A binary dump of the Varnish SHM log produced by 'varnishlog -w'. If this option is specified, trackrdrd reads from the dump instead of a live SHM log (useful for debugging and replaying traffic). The options -f and -n are mutually exclusive; -n is the default. Also set by the config parameter 'varnish.bindump'.

-L limit

Sets the upper limit of incomplete transactions kept by the Varnish logging API before the oldest transaction is force completed. An error message is logged when this happens. This setting keeps an upper bound on the memory usage of running queries. Defaults to 1000 transactions. The same as the -L option for standard Varnish logging tools such as varnishlog(3).

-T seconds

Sets the transaction timeout in seconds for the Varnish logging API. This defines the maximum number of seconds elapsed between the beginning and end of the log transaction. If the timeout expires, the error message from the API is logged, and the transaction is force completed. Defaults to 120 seconds.
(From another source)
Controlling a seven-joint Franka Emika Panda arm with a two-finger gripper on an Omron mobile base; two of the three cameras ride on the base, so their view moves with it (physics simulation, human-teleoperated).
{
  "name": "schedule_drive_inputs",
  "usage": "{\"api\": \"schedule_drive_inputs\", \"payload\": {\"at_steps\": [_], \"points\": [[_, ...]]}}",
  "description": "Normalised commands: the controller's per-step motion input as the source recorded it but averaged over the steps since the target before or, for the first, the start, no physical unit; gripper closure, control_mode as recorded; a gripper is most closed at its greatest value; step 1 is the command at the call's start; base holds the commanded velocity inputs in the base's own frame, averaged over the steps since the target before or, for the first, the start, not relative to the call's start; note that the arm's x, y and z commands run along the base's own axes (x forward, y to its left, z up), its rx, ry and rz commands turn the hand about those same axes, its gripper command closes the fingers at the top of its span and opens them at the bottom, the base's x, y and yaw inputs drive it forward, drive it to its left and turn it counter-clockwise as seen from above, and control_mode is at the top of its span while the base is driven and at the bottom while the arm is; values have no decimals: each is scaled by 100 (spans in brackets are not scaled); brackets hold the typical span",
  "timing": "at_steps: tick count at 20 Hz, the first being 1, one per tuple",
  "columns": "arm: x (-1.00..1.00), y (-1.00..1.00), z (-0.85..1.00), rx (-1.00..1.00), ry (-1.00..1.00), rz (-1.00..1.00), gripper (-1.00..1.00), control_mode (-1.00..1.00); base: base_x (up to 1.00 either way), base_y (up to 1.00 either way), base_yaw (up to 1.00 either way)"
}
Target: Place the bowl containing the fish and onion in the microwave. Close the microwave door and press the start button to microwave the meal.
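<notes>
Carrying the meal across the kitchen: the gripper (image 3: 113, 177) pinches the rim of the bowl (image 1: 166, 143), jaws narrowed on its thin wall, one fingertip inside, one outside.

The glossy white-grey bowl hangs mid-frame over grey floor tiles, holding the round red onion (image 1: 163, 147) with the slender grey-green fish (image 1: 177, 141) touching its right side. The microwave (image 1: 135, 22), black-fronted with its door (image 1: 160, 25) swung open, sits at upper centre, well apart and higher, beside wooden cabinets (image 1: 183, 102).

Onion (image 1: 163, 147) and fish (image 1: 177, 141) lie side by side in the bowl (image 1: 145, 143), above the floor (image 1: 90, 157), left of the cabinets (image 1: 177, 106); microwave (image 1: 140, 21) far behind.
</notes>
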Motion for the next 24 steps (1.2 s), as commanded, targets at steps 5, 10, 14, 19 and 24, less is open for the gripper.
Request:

The same as the -T option for standard Varnish logging tools such as varnishlog(3).

-d

Sets the log level to LOG_DEBUG. The default log level is LOG_INFO.

-V

Print version and exit

-h

Print usage and exit

REQUIREMENTS

This version of the tracking reader is compatible with Varnish since version 6.0. See the source repository for versions that are compatible with other versions of Varnish.

Due to a bug in Varnish 6.1.0, when the tracking reader is built against that version, it is unable to read binary log files (using the -f option) that were written by earlier versions of Varnish. This causes errors in development self-tests (make check), because the tests read from binary log files and check the results against expected outputs. The bug was fixed in version 6.1.1.
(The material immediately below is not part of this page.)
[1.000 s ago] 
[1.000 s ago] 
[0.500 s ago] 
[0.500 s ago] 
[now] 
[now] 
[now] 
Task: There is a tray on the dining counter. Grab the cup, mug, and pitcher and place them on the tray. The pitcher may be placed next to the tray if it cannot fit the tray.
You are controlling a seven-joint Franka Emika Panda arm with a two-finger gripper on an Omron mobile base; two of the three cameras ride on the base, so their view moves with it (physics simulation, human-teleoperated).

The messaging plugin for Kafka (libtrackrdr-kafka) requires libraries for Kafka (librdkafka) and the multi-threaded libary for Zookeeper (libzookeeper_mt):

https://github.com/edenhill/librdkafka
http://zookeeper.apache.org/

INSTALLATION

See INSTALL.rst in the source repository.

STARTUP AND SHUTDOWN

On startup (unless the -D option is chosen), trackrdrd reads any config files specified, and then demonizes, spawning a management process that in turn spawns a worker process.

The management process runs with the privileges of the user who started trackrdrd; these privileges must be sufficient to write the PID file and log file, if required by the configuration.
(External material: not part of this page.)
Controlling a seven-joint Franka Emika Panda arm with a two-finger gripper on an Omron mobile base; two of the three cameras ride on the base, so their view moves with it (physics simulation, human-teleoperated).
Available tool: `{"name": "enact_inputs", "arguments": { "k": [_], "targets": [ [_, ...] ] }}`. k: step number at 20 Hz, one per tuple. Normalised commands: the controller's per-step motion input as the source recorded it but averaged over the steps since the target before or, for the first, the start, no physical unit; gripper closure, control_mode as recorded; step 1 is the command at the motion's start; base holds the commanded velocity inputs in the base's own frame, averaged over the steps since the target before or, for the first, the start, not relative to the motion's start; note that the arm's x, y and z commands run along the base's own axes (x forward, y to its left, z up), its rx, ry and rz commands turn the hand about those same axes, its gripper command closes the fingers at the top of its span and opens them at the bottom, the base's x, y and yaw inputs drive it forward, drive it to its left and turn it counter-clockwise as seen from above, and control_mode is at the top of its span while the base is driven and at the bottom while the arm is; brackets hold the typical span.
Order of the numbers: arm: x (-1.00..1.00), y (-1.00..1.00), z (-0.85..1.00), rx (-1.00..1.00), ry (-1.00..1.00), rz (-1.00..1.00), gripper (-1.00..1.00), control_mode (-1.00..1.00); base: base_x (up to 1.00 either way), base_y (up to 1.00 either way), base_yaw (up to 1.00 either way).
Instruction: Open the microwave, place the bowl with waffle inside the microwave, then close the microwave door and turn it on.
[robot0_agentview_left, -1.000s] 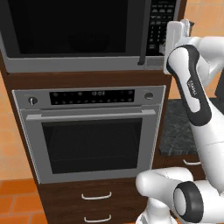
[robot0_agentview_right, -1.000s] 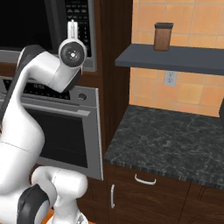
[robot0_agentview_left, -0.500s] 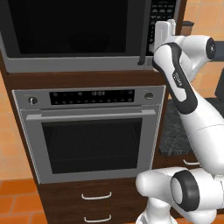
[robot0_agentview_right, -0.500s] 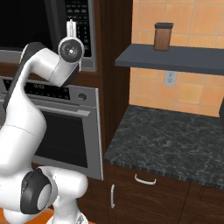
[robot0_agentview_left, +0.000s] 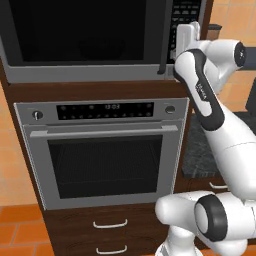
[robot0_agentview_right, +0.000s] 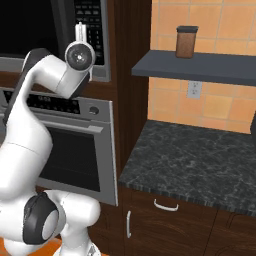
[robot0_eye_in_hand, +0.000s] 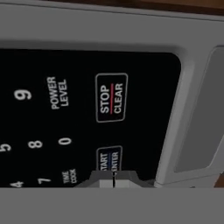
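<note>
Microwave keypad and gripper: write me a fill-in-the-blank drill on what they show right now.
1. The microwave door is ____.
2. In the hand view, the gripper is aimed at the button marked ____.
3. The button above it in that view reads STOP and ____.
4. The gripper's fingers are ____.

Missing words: closed; START/ENTER; CLEAR; shut
</note>
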Motion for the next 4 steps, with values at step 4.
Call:
{"name": "enact_inputs", "arguments": {
  "k": [4],
  "targets": [
    [1.0, -0.12, -0.55, -0.01, 0.13, 0.08, 1.0, -1.0, 0.0, 0.0, 0.0]
  ]
}}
The worker process is started (and may be restarted) by the management process, and runs with the privileges of the user specified by the -u option or configuration parameter user. This process does the work of reading the Varnish log, and creates the worker threads that send data to message brokers.

To stop trackrdrd, send the TERM signal to the management process (e.g. with kill(1)); the management process in turn shuts down the worker process. Other responses to signals are detailed below in SIGNALS. If the worker process stops without being directed to do so by the management process, then the management process starts another one, up to the limit defined by the config parameter restarts.

After being instructed to terminate, the child process requests the Varnish logging API to flush open log transactions (transactions that have not yet been read to the End tag), and sends all pending messages to the message broker, but does not open any new transactions. It stops when all pending data have been sent to message brokers.

DATA BUFFERS

The tracking reader reads and writes data asynchronously -- a reader thread reads from the Varnish log and saves messages ready for sending in buffers, while worker threads read from the buffer and send messages to brokers.

Objects in the buffer are records and chunks. A record comprises a complete message ready to be sent to brokers, made up of one or more chunks, which store the message payload in fixed-size blocks.

The maximal length of a message payload is set by the config parameter max.reclen (payloads longer than the maximum are truncated), and the chunk.size sets the fixed length of data blocks. The best choice for these parameters depends on the distribution of message lengths. If the majority of messages are shorter than the maximum, then less memory is wasted by setting a smaller chunk size. Ideally, most messages should fit into the chunk size, and if nearly all messages require the maximum length, then chunk.size can be set equal to max.reclen.

The choice constitutes a time-space tradeoff -- if the chunk size is too large, then space is wasted; it if is too small, then the tracking reader spends too much time iterating over and copying chunks.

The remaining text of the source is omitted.